Return all of the material that follows, keeping each line exactly as it is.

====================

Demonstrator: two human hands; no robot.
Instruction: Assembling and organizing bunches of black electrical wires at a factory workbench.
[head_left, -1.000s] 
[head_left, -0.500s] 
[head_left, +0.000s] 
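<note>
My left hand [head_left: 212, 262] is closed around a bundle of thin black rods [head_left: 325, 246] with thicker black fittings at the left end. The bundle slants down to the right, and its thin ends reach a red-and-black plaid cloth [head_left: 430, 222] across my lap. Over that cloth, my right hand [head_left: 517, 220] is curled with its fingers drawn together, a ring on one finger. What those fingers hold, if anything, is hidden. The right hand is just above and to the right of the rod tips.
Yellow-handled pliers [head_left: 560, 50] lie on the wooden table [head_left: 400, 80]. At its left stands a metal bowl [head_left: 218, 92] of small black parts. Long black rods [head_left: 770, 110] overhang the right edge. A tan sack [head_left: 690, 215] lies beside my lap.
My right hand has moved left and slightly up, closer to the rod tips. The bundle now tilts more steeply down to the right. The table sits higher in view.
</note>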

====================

THE COMPLETED TASK ▸
Demonstrator: two human hands; no robot.
Instruction: Assembling and organizing bunches of black electrical wires at a factory workbench.
[head_left, -1.000s] 
[head_left, -0.500s] 
[head_left, +0.000s] 
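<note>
My left hand [head_left: 212, 262] is closed around a bundle of thin black rods [head_left: 325, 246] with thicker black fittings at the left end. The bundle slants down to the right, and its thin ends reach a red-and-black plaid cloth [head_left: 430, 222] across my lap. Over that cloth, my right hand [head_left: 517, 220] is curled with its fingers drawn together, a ring on one finger. What those fingers hold, if anything, is hidden. The right hand is just above and to the right of the rod tips.
Yellow-handled pliers [head_left: 560, 50] lie on the wooden table [head_left: 400, 80]. At its left stands a metal bowl [head_left: 218, 92] of small black parts. Long black rods [head_left: 770, 110] overhang the right edge. A tan sack [head_left: 690, 215] lies beside my lap.
My right hand has moved left and slightly up, closer to the rod tips. The bundle now tilts more steeply down to the right. The table sits higher in view.
</note>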

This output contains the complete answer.